Among patients who had no endoscopic improvement with ustekinumab, nearly 39% improved after switching to risankizumab and 26% achieved endoscopic remission.
One subgroup appeared more likely to benefit. Patients who had previously achieved endoscopic remission with ustekinumab before later losing response were nearly four times more likely to achieve an endoscopic response after switching to risankizumab.
The authors said the findings may help inform therapeutic sequencing decisions for physicians managing refractory Crohn’s disease. They noted that dose optimization of ustekinumab has shown relatively low endoscopic remission rates in prior studies, including the REScUE trial, in which about one in 10 patients achieved endoscopic remission after ustekinumab intensification.
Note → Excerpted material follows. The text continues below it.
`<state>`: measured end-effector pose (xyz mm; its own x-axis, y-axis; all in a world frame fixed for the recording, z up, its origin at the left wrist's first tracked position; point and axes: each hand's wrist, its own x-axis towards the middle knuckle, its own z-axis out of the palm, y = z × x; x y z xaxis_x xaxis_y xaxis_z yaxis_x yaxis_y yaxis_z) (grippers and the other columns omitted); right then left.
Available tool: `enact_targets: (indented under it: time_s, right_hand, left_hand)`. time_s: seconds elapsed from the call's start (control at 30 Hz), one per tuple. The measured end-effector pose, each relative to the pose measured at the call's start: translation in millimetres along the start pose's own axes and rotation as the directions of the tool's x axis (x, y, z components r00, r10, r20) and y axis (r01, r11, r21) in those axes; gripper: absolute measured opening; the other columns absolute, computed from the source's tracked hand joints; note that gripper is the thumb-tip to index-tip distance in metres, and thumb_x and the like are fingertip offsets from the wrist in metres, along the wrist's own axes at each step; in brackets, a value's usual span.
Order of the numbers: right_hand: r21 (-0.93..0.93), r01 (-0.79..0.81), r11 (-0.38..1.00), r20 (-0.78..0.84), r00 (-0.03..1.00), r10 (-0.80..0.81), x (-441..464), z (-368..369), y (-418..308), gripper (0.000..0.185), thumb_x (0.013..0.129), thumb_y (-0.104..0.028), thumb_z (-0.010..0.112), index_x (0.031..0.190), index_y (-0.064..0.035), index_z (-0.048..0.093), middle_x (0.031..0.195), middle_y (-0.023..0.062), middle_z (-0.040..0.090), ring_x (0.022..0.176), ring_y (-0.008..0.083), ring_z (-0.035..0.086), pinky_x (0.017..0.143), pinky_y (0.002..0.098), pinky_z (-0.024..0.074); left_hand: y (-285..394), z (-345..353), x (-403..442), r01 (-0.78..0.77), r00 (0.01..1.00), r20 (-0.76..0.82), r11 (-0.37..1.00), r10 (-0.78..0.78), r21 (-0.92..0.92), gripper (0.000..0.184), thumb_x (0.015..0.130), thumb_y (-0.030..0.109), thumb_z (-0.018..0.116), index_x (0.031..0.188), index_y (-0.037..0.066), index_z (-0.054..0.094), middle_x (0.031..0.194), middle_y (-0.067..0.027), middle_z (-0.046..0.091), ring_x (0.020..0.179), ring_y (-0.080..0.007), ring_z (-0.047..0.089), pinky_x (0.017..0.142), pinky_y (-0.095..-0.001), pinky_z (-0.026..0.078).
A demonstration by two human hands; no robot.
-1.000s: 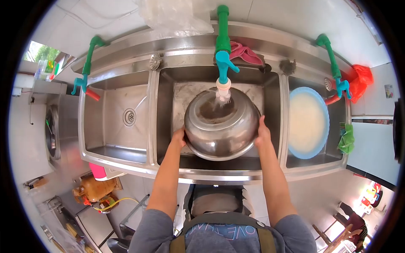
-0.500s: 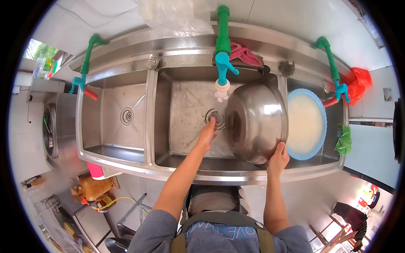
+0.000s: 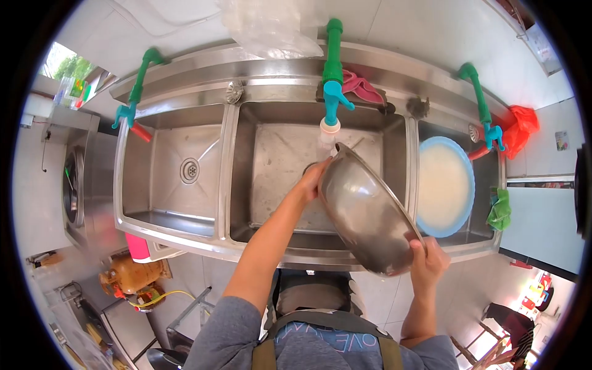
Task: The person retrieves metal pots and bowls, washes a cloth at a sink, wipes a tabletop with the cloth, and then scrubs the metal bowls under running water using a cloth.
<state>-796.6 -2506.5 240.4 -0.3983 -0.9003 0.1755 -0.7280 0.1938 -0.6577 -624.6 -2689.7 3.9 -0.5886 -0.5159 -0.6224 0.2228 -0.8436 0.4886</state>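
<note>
A large steel bowl (image 3: 367,213) is tilted on its side over the front right of the middle sink (image 3: 283,166), its outer wall toward me. My right hand (image 3: 430,258) grips the rim at its lower right end, thumb on the outside. At the upper left end of the bowl, my left hand (image 3: 313,180) touches the edge, its fingers partly hidden. Just above that end is the blue tap (image 3: 335,102) with a white nozzle; water seems to run from it. Most of the drain is hidden by my left hand and the bowl.
In the right sink stands a light blue basin (image 3: 445,187) of cloudy whitish liquid. A green cloth (image 3: 499,209) hangs at its right. The left sink (image 3: 185,145) has a drain. Behind the tap lies a pink cloth (image 3: 362,87); a red bag (image 3: 522,131) hangs far right.
The bowl went from upside down under the tap to tilted at the right, then toward me. My left hand let go, reached to the drain, and is now at the bowl's edge.
</note>
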Motion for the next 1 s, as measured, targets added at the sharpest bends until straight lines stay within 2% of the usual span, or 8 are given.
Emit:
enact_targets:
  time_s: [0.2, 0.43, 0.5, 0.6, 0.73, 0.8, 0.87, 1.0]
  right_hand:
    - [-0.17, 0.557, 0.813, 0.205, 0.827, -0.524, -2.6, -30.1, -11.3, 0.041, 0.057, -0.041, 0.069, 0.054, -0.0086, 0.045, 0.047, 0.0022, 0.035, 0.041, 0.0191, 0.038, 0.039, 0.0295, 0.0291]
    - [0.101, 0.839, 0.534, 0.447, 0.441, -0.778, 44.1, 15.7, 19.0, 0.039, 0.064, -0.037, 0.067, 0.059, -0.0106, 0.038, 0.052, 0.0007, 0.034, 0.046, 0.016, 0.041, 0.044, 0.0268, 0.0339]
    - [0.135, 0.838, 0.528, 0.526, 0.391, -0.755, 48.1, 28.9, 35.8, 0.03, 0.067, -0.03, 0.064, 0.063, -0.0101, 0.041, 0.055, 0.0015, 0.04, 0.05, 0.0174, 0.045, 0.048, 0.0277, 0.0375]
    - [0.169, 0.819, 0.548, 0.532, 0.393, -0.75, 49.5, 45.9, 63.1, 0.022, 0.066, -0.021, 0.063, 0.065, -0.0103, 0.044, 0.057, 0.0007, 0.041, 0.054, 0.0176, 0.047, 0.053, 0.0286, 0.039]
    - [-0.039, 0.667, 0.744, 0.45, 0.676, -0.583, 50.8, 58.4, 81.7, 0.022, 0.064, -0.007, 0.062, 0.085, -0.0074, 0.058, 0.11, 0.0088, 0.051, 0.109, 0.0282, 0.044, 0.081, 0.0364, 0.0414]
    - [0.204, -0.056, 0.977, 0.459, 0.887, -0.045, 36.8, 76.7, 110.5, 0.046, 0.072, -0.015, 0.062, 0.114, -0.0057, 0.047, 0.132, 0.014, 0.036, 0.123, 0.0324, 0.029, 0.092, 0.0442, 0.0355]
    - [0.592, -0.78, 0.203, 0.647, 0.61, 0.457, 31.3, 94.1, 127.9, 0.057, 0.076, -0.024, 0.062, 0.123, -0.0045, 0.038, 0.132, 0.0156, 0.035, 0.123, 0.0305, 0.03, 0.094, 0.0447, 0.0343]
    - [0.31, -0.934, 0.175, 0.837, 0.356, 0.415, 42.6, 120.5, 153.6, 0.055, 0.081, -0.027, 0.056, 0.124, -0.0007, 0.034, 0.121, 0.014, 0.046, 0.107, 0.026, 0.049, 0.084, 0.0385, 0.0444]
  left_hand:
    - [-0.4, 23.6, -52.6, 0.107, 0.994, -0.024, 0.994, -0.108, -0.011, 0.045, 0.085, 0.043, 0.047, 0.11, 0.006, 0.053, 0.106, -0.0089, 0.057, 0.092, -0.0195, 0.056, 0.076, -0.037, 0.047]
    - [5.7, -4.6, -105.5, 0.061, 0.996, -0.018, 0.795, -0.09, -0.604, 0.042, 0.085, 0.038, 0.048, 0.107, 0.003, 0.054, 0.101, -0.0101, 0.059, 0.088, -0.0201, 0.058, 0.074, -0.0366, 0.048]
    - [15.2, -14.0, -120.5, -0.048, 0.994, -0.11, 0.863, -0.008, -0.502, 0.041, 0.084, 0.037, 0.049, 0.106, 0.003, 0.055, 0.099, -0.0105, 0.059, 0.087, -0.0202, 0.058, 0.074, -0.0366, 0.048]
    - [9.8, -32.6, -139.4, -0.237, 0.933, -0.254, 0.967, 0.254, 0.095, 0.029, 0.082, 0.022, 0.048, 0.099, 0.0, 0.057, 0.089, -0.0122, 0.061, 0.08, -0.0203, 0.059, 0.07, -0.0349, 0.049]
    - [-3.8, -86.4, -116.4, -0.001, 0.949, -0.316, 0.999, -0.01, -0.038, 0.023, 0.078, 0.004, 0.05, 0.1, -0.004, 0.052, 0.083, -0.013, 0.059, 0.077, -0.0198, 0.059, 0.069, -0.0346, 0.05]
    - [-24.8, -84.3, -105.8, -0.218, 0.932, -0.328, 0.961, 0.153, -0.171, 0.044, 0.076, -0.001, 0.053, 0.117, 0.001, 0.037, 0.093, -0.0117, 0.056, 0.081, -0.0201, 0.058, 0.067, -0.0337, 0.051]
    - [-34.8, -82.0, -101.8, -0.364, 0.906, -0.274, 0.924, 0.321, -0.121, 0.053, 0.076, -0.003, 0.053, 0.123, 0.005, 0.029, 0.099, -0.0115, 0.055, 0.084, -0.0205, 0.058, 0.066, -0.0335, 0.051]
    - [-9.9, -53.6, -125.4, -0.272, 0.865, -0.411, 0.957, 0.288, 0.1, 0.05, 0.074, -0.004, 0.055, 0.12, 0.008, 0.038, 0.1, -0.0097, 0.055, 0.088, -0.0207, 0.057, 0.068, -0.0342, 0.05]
In the current study, 41% of patients with secondary loss of response to ustekinumab achieved endoscopic or radiographic remission after switching to risankizumab.
The study used pragmatic real-world definitions to assess clinical and objective outcomes. Clinical response was defined as at least a 50% reduction in stool frequency or abdominal pain, while endoscopic response required at least a 50% reduction in Simple Endoscopic Score for Crohn’s Disease or resolution of large ulcerations. Sonographic response was defined by at least a 25% improvement in bowel wall thickness or physician global assessment.
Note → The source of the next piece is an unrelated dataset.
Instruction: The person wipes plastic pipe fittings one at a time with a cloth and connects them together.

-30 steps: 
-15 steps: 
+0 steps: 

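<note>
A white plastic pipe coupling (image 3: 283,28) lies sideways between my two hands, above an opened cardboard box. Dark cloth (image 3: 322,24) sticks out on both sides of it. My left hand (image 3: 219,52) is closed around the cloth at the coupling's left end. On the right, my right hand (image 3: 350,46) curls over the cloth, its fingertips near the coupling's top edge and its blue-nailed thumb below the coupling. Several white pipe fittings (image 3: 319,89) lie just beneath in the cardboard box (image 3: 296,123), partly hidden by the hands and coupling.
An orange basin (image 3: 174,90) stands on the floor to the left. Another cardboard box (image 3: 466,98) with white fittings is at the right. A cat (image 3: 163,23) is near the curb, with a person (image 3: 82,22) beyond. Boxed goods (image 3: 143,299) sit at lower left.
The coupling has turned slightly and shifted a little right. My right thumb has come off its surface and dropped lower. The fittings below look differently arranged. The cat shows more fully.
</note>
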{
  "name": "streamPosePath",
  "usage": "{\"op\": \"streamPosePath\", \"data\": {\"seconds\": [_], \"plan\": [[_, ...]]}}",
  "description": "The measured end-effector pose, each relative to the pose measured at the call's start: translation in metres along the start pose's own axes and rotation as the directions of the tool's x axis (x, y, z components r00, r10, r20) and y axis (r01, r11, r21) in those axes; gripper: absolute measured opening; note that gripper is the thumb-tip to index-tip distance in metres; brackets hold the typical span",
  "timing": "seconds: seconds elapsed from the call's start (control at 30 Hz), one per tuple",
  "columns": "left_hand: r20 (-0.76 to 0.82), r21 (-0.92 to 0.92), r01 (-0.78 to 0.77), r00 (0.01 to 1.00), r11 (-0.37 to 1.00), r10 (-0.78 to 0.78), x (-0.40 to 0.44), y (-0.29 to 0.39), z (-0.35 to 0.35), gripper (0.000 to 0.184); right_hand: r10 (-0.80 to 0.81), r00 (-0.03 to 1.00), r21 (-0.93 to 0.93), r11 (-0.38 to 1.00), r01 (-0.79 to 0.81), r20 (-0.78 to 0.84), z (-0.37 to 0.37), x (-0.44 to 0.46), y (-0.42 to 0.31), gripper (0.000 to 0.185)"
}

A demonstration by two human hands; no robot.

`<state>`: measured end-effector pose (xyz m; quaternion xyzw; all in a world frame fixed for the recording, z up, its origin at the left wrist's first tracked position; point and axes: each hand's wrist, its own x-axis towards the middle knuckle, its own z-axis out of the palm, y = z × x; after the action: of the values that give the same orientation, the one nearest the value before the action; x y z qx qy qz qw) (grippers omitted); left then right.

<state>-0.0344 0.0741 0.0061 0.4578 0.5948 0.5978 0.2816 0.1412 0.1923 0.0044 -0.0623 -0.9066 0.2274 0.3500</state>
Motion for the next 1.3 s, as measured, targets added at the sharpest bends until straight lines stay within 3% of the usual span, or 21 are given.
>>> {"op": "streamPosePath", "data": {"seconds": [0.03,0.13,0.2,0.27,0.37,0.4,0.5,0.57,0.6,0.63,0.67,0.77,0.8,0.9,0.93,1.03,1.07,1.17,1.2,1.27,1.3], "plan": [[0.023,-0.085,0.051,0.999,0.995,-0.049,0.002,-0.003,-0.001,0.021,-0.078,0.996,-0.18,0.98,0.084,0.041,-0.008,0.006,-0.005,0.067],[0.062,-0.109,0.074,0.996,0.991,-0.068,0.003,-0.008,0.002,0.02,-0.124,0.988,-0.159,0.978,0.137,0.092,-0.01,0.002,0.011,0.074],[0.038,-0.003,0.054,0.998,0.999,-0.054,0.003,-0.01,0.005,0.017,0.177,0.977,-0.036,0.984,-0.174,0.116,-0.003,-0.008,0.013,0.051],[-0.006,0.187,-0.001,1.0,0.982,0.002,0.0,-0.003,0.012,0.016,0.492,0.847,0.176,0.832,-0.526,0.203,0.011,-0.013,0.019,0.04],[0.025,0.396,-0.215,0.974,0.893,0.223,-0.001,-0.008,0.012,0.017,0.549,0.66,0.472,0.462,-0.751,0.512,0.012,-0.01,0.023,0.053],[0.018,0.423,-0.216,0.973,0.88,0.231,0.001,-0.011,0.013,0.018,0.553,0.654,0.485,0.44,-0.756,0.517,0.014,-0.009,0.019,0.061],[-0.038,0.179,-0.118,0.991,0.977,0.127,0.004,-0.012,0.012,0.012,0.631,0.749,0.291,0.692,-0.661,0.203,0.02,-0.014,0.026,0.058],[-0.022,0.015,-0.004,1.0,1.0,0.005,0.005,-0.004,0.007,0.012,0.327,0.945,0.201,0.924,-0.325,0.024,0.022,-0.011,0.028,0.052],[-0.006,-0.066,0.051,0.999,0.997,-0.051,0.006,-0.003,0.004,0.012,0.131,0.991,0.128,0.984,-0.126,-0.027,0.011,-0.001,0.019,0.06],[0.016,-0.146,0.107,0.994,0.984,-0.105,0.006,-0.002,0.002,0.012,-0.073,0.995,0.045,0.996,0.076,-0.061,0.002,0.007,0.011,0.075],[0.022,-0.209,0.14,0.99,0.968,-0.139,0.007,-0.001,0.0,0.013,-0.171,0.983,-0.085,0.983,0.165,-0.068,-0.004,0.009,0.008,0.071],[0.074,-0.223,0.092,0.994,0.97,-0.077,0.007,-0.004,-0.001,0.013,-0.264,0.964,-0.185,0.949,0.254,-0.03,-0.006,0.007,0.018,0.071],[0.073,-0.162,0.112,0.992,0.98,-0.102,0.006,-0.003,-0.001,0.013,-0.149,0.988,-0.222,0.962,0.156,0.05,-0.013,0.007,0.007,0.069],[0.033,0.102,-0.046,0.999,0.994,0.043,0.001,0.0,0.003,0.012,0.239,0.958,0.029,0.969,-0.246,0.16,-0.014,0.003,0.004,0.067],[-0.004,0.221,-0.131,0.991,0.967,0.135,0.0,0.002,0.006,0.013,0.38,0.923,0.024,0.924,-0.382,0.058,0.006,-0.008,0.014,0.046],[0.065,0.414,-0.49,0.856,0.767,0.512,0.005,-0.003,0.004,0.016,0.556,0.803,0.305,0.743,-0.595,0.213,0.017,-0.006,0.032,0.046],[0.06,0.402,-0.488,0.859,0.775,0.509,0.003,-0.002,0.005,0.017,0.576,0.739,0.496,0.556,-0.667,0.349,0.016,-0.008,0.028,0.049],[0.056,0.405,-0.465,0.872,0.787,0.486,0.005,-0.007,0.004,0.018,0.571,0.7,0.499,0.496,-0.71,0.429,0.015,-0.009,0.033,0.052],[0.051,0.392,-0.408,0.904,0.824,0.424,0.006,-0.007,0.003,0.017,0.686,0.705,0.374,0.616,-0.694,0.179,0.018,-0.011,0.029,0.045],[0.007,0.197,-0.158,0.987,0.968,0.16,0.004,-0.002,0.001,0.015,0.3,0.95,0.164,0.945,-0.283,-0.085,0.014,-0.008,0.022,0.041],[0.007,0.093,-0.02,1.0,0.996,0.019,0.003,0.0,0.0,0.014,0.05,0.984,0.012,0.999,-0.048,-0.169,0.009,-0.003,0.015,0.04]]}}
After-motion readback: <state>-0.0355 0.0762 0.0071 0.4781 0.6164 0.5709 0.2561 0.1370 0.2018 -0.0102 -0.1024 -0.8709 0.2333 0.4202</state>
Nonresponder imputation was used for patients discontinuing treatment because of adverse events, intolerance, or nonresponse. Endoscopic and radiographic outcomes included only patients who underwent follow-up colonoscopy or intestinal ultrasound evaluation.
The analysis had several limitations, including its retrospective design, possible referral bias associated with tertiary centers, and small numbers of patients undergoing endoscopic and sonographic follow-up. Follow-up intervals also reflected routine clinical care rather than protocolized assessments.
“In conclusion, risankizumab is a potentially effective option for patients with CD previously treated with ustekinumab, with meaningful cumulative rates of clinical and objective response observed in routine practice,” the authors wrote. “Prior endoscopic remission on ustekinumab identifies patients most likely to respond, although benefit is observed even among ustekinumab primary and secondary non-responders.”
No funding was provided for the study. Dr. Ma and several authors reported consulting fees, advisory roles, speaking fees, or research support from pharmaceutical companies including AbbVie, Janssen, Takeda, Pfizer, Eli Lilly, and Roche.